> **About this exercise**: Each line in the data must be reproduced as written, except for any picture.

> **The data**:
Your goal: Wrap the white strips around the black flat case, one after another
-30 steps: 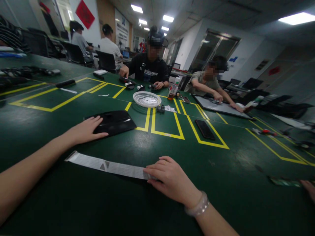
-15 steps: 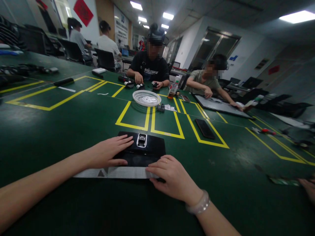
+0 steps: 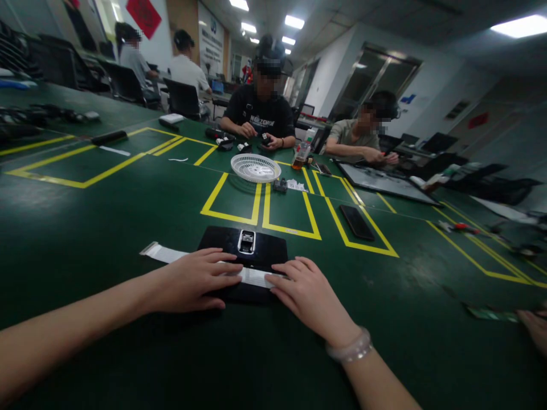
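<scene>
A glossy black plate-like base (image 3: 267, 248) with a silver-framed square socket (image 3: 247, 242) lies on the green table before me. Across its near part runs a white flat ribbon cable (image 3: 254, 277), whose end (image 3: 149, 249) sticks out past my left forearm. My left hand (image 3: 205, 279) rests flat over the cable and the base, fingers stretched out. From the right, my right hand (image 3: 301, 287) lays its extended fingers on the cable and the base's right edge, hiding the cable's other end. Both hands look open, pressing down rather than wrapped round anything.
Ahead sit a white round grille (image 3: 255, 168), a small dark part (image 3: 280, 185) and a black phone (image 3: 356, 222) among yellow tape outlines. Two people work across the table, one by a large flat panel (image 3: 384, 181). Another person's hand (image 3: 534, 327) is at the right edge beside a green board (image 3: 491, 313).
The ribbon cable has moved from the base's near edge up onto the base. Both my hands have shifted with it; my right hand's fingers are straighter. The seated person at right has lifted both hands.
</scene>
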The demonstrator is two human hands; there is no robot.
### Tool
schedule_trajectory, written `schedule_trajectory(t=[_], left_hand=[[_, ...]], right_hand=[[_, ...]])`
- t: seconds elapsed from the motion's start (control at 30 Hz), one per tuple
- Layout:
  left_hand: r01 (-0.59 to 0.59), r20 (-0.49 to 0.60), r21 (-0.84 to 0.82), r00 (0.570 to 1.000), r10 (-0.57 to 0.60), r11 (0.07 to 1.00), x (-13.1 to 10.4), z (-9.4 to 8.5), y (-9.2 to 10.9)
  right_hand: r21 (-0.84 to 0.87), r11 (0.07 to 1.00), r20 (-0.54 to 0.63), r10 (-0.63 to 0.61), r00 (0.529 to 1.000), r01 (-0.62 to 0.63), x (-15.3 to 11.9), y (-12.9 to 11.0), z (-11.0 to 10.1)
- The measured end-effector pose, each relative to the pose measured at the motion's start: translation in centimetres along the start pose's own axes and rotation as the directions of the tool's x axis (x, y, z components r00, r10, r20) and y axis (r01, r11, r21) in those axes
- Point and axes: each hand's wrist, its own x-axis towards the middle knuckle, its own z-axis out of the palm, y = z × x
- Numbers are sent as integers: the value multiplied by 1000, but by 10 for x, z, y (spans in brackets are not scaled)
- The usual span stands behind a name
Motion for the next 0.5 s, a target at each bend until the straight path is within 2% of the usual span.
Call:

> **Completed task**:
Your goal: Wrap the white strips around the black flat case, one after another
-30 steps: 
-15 steps: 
+0 steps: 
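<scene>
A glossy black plate-like base (image 3: 267, 248) with a silver-framed square socket (image 3: 247, 242) lies on the green table before me. Across its near part runs a white flat ribbon cable (image 3: 254, 277), whose end (image 3: 149, 249) sticks out past my left forearm. My left hand (image 3: 205, 279) rests flat over the cable and the base, fingers stretched out. From the right, my right hand (image 3: 301, 287) lays its extended fingers on the cable and the base's right edge, hiding the cable's other end. Both hands look open, pressing down rather than wrapped round anything.
Ahead sit a white round grille (image 3: 255, 168), a small dark part (image 3: 280, 185) and a black phone (image 3: 356, 222) among yellow tape outlines. Two people work across the table, one by a large flat panel (image 3: 384, 181). Another person's hand (image 3: 534, 327) is at the right edge beside a green board (image 3: 491, 313).
The ribbon cable has moved from the base's near edge up onto the base. Both my hands have shifted with it; my right hand's fingers are straighter. The seated person at right has lifted both hands.
</scene>
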The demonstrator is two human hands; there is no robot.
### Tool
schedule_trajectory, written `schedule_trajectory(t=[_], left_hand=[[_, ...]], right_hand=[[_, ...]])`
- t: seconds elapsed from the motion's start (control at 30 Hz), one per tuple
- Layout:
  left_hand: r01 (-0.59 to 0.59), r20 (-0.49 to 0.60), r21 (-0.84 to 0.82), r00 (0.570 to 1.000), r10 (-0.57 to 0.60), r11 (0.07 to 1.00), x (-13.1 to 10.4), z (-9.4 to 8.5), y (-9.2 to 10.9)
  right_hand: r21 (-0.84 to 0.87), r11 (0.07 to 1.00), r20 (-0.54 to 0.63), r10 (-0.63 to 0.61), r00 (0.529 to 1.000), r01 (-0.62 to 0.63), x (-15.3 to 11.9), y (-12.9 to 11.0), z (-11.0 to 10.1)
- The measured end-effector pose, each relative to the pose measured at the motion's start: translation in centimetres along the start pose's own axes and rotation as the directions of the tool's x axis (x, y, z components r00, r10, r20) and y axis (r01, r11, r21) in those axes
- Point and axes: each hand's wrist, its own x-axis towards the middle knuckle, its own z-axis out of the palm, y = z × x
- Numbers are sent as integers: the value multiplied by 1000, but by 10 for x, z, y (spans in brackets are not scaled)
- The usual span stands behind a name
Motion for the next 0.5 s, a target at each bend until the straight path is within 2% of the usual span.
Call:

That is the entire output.